Directions for this task: Whenever a line in the data holds the string "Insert", pull that line out.

Content starts

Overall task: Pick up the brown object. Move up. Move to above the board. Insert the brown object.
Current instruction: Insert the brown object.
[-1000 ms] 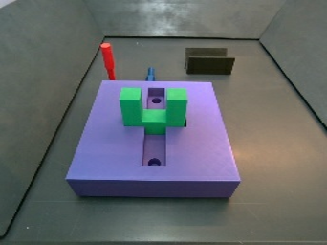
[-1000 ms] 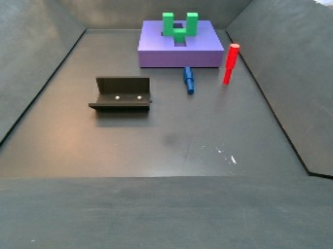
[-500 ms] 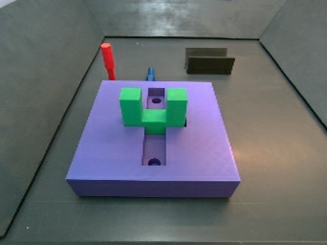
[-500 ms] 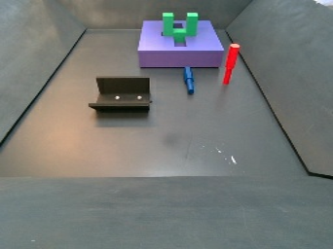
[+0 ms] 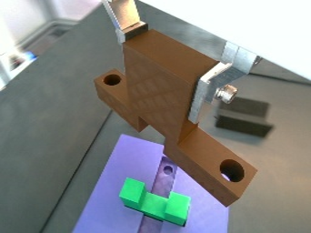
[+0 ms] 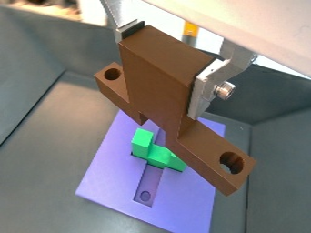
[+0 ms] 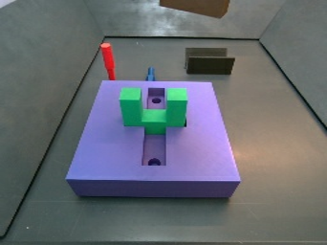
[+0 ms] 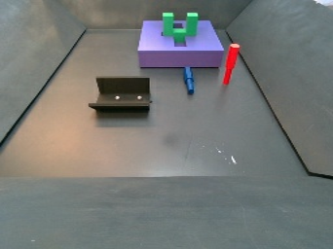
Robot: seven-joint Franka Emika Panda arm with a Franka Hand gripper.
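So the brown object (image 7: 197, 6) just popped into the top edge of a side view, where there was only bare floor half a second back. Both wrist views show the gripper (image 5: 177, 65) clamped on it, high over the board (image 6: 122, 177) and its green U-block (image 6: 155, 151). Looks like lowering into the groove comes next.

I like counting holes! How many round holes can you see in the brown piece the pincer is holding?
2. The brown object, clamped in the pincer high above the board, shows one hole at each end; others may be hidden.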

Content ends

Task output:
Overall task: Pick up the brown object. Move up. Move to above the board. Insert the brown object.
Current instruction: Insert the brown object.

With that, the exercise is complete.